WCP - Payment Authorization Form

WCP - Payment Authorization Form

As a cost and time saving measure for our patients, providers and staff, we have implemented a convenient way for you to settle any balance due on your account.

By completing and signing this form, you are authorizing Whole Child Pediatrics to use your credit card for the charges your insurance carrier has determined to be your responsibility. You will receive a statement from Whole Child Pediatrics informing you of your balance. If you have not paid your statement balance in full by the due date, you authorize Whole Child Pediatrics to charge your credit card. You will continue to receive an Explanation of Benefits (EOB) from your insurance carrier detailing your insurance carrier’s payment (if any), negotiated adjustments and any balance determined to be your responsibility.

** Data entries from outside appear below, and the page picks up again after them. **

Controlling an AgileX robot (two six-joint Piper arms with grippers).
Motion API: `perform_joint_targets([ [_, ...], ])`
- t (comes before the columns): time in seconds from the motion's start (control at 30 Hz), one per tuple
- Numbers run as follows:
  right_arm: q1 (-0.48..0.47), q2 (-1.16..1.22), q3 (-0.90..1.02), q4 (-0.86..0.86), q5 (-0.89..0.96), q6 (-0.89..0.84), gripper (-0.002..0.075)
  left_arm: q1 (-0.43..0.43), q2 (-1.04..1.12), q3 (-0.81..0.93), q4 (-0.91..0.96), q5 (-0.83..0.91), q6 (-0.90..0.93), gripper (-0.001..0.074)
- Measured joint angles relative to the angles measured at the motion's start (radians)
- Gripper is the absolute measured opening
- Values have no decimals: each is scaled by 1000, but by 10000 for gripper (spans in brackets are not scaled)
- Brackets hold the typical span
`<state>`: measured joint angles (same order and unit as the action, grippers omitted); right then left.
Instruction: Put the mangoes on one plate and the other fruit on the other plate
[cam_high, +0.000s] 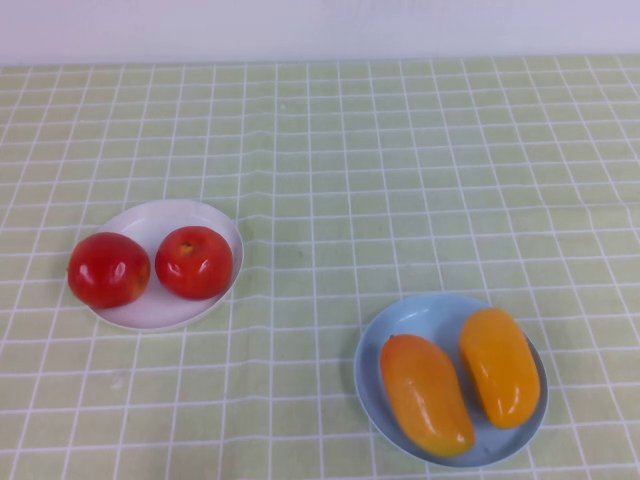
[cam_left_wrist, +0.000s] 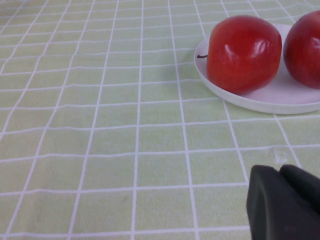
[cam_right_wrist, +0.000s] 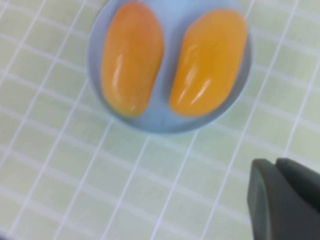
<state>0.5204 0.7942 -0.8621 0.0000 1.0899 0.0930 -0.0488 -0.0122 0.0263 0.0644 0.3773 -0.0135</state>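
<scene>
Two orange-yellow mangoes (cam_high: 426, 394) (cam_high: 499, 366) lie side by side on the light blue plate (cam_high: 425, 318) at the front right. Two round red fruits (cam_high: 108, 269) (cam_high: 194, 262) sit on the white plate (cam_high: 165, 222) at the left. Neither arm shows in the high view. In the left wrist view my left gripper (cam_left_wrist: 280, 172) hovers over bare cloth, short of the white plate (cam_left_wrist: 280, 100), shut and holding nothing. In the right wrist view my right gripper (cam_right_wrist: 276, 165) is above the cloth beside the blue plate (cam_right_wrist: 170, 122), shut and holding nothing.
A light green tablecloth (cam_high: 400, 180) with a white grid covers the whole table. A white wall (cam_high: 320, 25) runs along the far edge. Nothing else stands on the cloth.
</scene>
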Motion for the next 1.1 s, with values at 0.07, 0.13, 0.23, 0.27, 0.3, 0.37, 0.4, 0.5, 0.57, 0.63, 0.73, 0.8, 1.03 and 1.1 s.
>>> perform_joint_targets([
  [0.07,0,-10,61,-22,-95,-4,-15,0,0,0,0,0,0,4],
  [0.13,-5,-22,138,-32,-200,-6,-15,0,0,0,0,0,0,4],
  [0.23,-67,-78,284,-32,-385,-8,-15,0,0,0,0,0,0,4],
  [0.27,-96,-102,330,-28,-439,-10,-15,0,0,0,0,0,0,4],
  [0.3,-136,-136,391,-23,-504,-11,-15,0,0,0,0,0,-2,4],
  [0.37,-215,-207,504,-15,-639,-11,-15,0,0,0,0,0,-2,4],
  [0.4,-259,-250,566,-13,-710,-11,-15,0,0,0,0,0,-2,4],
  [0.5,-372,-367,737,-11,-897,-11,-15,0,0,0,0,0,-2,4],
  [0.57,-424,-441,812,-11,-977,-11,-15,0,0,0,0,0,-2,4],
  [0.63,-459,-518,873,-10,-1029,-11,-15,0,0,0,0,0,-2,4],
  [0.73,-476,-619,886,6,-1005,-11,-15,0,0,0,0,0,-2,4],
  [0.8,-478,-680,886,13,-979,-11,-15,0,0,0,0,0,-2,4],
  [1.03,-457,-801,886,13,-807,-11,-15,0,0,0,0,0,-2,4],
  [1.1,-453,-801,886,13,-765,-18,-15,0,0,0,0,0,-2,4],
])
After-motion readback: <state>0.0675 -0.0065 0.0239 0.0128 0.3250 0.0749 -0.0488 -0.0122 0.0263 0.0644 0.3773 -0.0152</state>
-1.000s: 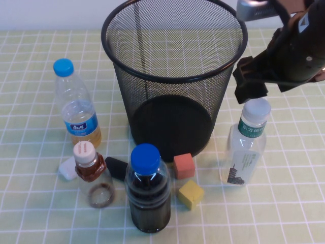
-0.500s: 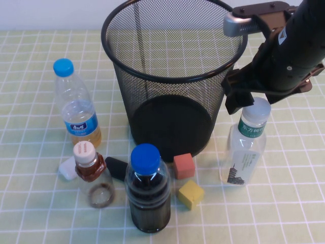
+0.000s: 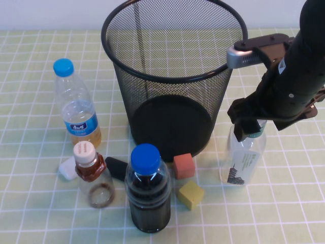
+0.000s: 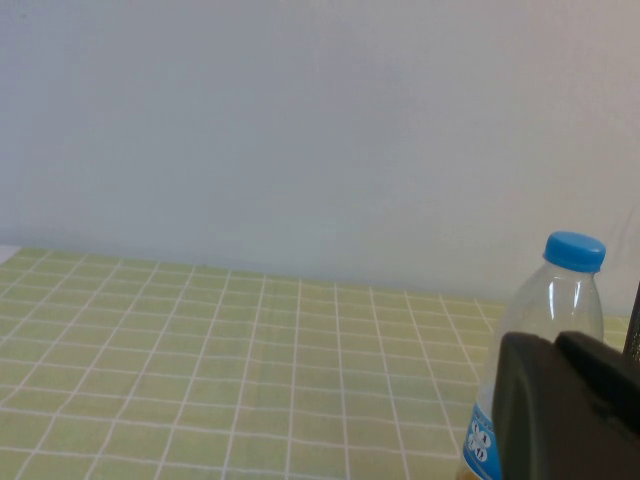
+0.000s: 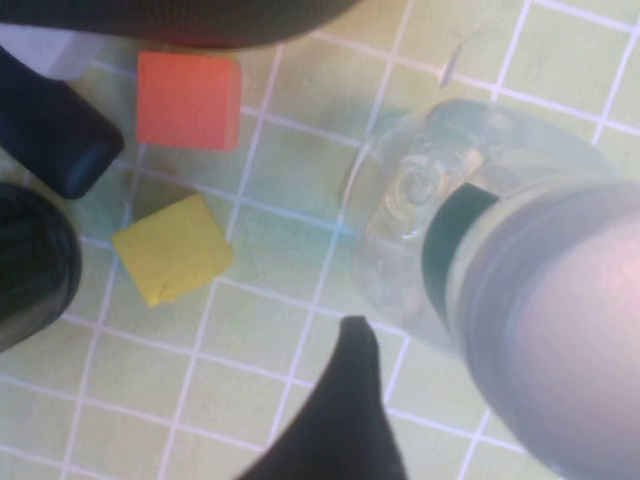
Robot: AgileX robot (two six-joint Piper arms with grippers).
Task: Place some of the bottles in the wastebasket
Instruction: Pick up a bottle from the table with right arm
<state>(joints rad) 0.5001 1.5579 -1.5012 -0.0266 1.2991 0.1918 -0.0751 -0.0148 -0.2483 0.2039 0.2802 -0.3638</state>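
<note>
The taller clear bottle (image 3: 244,158) with the green label stands upright to the right of the black wire-mesh wastebasket (image 3: 172,79). My right gripper (image 3: 249,124) is open and sits down over the bottle's top, hiding the white cap in the high view. In the right wrist view the cap (image 5: 560,340) fills the lower corner, with one black finger (image 5: 350,400) beside it and apart from it. The small squat bottle (image 3: 94,175) with cream cap stands at the front left. My left gripper (image 4: 560,400) is shut and empty, and does not show in the high view.
A slim blue-capped bottle (image 3: 76,109) stands left of the basket. A wide blue-capped bottle of dark liquid (image 3: 147,190) stands in front. A red cube (image 3: 184,165), a yellow cube (image 3: 190,193), a black object (image 3: 117,166) and a white object (image 3: 67,168) lie near them.
My right gripper has come down and toward the front, from above the basket's right rim to over the tall bottle's cap. The bottles have not moved.
</note>
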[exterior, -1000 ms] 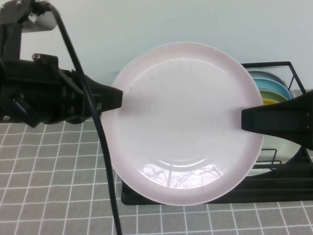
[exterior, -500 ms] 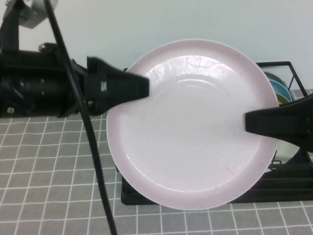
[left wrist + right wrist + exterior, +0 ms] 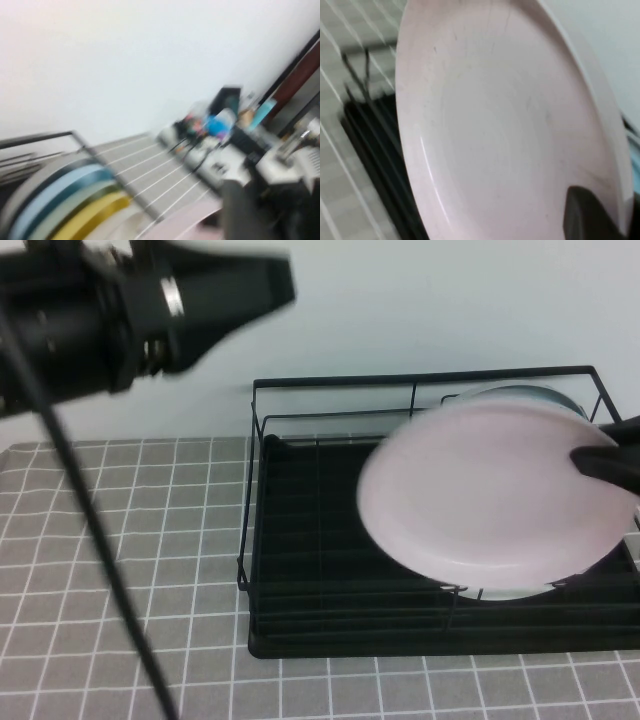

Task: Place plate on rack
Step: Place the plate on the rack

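Note:
The pale pink plate (image 3: 480,500) hangs tilted over the right half of the black wire rack (image 3: 300,570), just in front of the plates standing there. My right gripper (image 3: 592,462) is shut on the plate's right rim. In the right wrist view the plate (image 3: 495,125) fills the picture, with one dark fingertip (image 3: 587,215) pressed on its face and the rack (image 3: 375,135) below. My left gripper (image 3: 270,285) is raised at the upper left, well clear of the plate. The plate's edge (image 3: 190,220) shows low in the left wrist view.
Several plates (image 3: 520,392) stand in the rack's back right slots; the left wrist view shows them (image 3: 75,200) as blue, green and yellow rims. A grey checked mat (image 3: 120,540) covers the table left of and in front of the rack. A black cable (image 3: 100,570) hangs from the left arm.
The left gripper has let go of the plate's left rim and swung up and away to the left. The right gripper has carried the plate down and right, over the rack.

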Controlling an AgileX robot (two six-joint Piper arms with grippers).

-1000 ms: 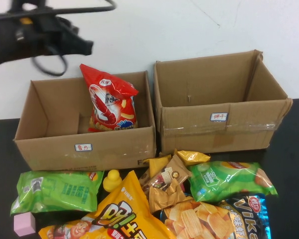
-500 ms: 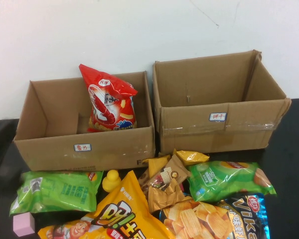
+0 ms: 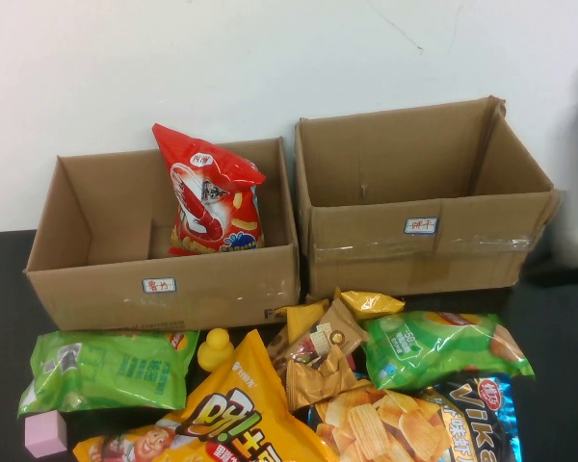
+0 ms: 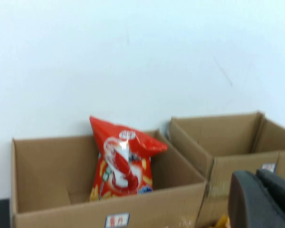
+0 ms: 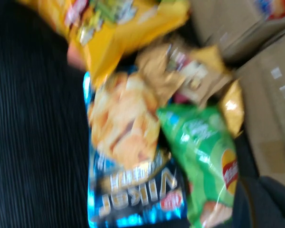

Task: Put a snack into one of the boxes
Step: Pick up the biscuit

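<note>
Snack (image 3: pixel 210 192) is a shiny red shrimp-picture bag standing upright inside the lower box (image 3: pixel 164 289). Left gripper (image 4: pixel 263 199) and right gripper (image 5: pixel 266 202) are both clenched, holding nothing.

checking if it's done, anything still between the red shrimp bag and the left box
Nothing visible: the red shrimp bag already stands inside the left box. The shut left gripper is clear; the right gripper is out of view.
</note>
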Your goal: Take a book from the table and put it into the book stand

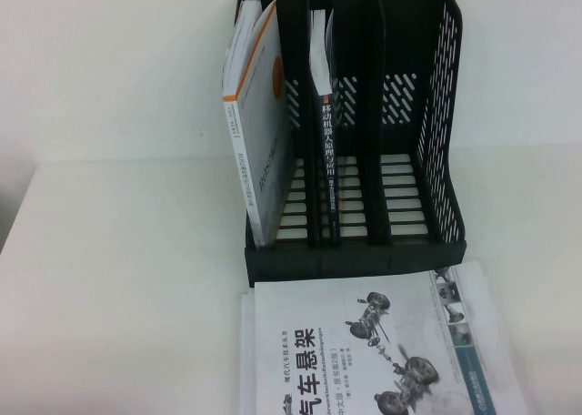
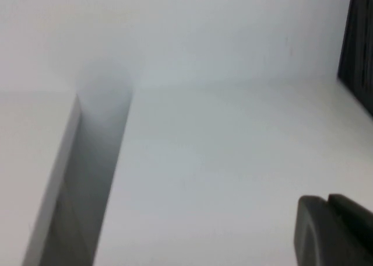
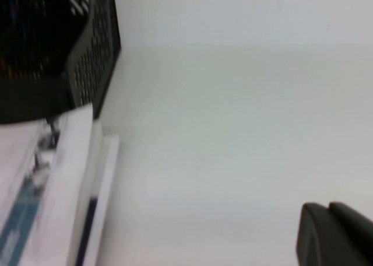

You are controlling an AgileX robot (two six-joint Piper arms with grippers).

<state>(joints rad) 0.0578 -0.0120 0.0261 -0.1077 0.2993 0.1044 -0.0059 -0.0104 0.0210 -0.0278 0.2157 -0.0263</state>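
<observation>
White table [image 1: 118, 278] carrying a black book stand [image 1: 436, 160] with three slots; a white-and-orange book [image 1: 259, 124] stands in one outer slot, a dark-spined book [image 1: 327, 169] in the middle. The book [image 1: 364, 351] with the suspension drawing lies flat on the table just in front of the stand. Left gripper [image 2: 329, 231]: fingers closed on nothing, over bare table, stand edge off to one side. Right gripper [image 3: 332, 234]: over bare table, well apart from book and stand; finger state cannot be told.
</observation>
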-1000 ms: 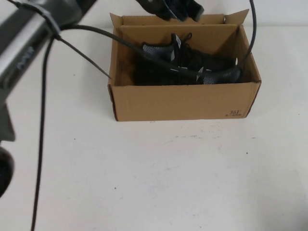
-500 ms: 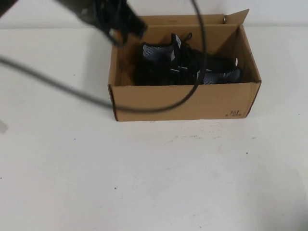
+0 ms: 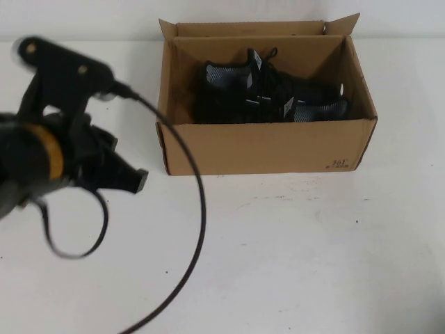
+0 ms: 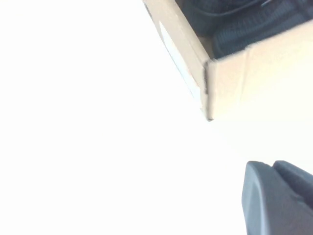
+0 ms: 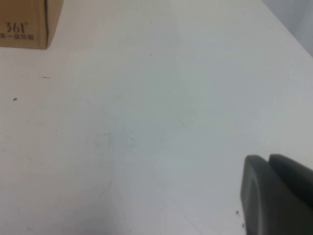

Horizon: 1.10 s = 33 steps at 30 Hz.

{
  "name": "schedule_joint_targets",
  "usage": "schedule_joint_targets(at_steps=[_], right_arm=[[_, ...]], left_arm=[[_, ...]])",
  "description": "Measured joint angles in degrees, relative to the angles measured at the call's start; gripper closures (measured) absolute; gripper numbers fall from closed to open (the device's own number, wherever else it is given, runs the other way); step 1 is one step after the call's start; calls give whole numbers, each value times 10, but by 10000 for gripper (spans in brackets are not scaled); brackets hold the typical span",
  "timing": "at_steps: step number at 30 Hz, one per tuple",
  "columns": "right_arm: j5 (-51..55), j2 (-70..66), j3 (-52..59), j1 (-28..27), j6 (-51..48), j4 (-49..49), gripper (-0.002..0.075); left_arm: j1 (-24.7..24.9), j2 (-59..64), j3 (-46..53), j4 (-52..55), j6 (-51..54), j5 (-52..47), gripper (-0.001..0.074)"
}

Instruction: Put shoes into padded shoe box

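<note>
Broadly, the white table (image 3: 292, 257) fills the scene, and the padded shoe box (image 3: 268, 146) sits on its far side, a plain brown corrugated carton with short flaps standing up along its far edge and a small dark printed mark at the near right corner. Both shoes (image 3: 268, 94) already lie inside it, black knit with pale dash marks, grey-white collar lining showing at two ends, laces uppermost; they look settled below the rim, so the task appears essentially done. The left gripper (image 3: 115, 170) hangs over the table to the left of the box, near its near left corner but apart from it, and whether its fingers are wide or narrow I cannot tell. A black cable (image 3: 198, 209) loops from that arm across the table, passing just beside the box's left wall. The likeliest trouble is that cable snagging the box corner or a flap and dragging the light carton as the arm moves. The right gripper (image 5: 279, 196) shows only as a dark edge in its own wrist view, over bare table to the right of the box; its fingers cannot be judged.
</note>
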<state>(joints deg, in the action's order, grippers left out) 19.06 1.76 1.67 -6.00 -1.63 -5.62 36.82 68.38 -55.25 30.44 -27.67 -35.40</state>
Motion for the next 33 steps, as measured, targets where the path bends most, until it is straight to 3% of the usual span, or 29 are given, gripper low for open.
schedule_joint_targets(at_steps=[6,23,29,33], right_arm=[[0,0,0,0,0,0,734],[0,0,0,0,0,0,734],[0,0,0,0,0,0,734],[0,0,0,0,0,0,734]], left_arm=[[1,-73,82,5,-34,77,737],[1,-81,94,8,-39,4,738],[1,-83,112,5,-35,70,738],[-1,-98,139,-42,53,138,738]])
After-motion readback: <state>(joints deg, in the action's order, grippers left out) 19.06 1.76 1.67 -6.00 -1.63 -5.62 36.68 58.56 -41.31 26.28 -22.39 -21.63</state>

You are also aware at check-in, At check-in, your credit card information will be obtained and kept securely until your insurance has paid its portion and notifies us of the balance due, if any. You will then be sent a statement which you will have until the due date to review and pay your balance. If the balance remains unpaid, we will bill your credit card. Copays are always due at the time of

The advantage is you will no longer have to worry about your account going into a suspended status and not being able to schedule appointments or having appointments postponed. It is also an advantage to us since it will greatly decrease the number of statements needing to be generated. The combinations will benefit everyone in helping to reduce the cost of healthcare.

IMPORTANT: This will in no way compromise your ability to dispute a charge or question your insurance carrier’s determination of payment. Co-pays remain due at the time of your visit as well as payment in full for all self-pay patients.

The following information and my signature shall serve as my authorization for Whole Child Pediatrics to charge my credit card for my family’s accounts. I may cancel this authorization at any time by providing Whole Child Pediatrics with a written request to cancel the authorization. I am also aware if the primary card is a Flexible Spending Account card (FSA) or Health Reimbursement Account card (HRA) I am required to leave an additional card on file, to be used, in the event the charges decline on the primary card.

You are aware that Whole Child Pediatrics will no longer mail out billing statements and they will be sent directly to the patient portal. You are also aware you are responsible for completing a patient portal consent form to activate the patient portal. If you are a self-pay patient you agree that if you leave the office and have not paid for all services rendered for that visit we will use the payment method on file to satisfy what is owed and we will not send you a statement for the balance on the account.

If you or your family's account is placed into a suspended status you we be required to pay the current balance that is on the account (this may include charges you have not yet received a statement on), in full, in order to be able to schedule any appointments. Once in this status, we will only accept payment by utilizing the payment method provided to us on this form, we are unable to take payment over the phone once in a suspended status.

You also agree to authorize Whole Child Pediatrics to use any card(s) provided at check-in as a payment method for said account and are aware it/they will be securely stored in the system. You also authorize Whole Child Pediatrics to process said card(s), even though not processing in person, with the same authorization as the original card(s) provided on the payment method on file form.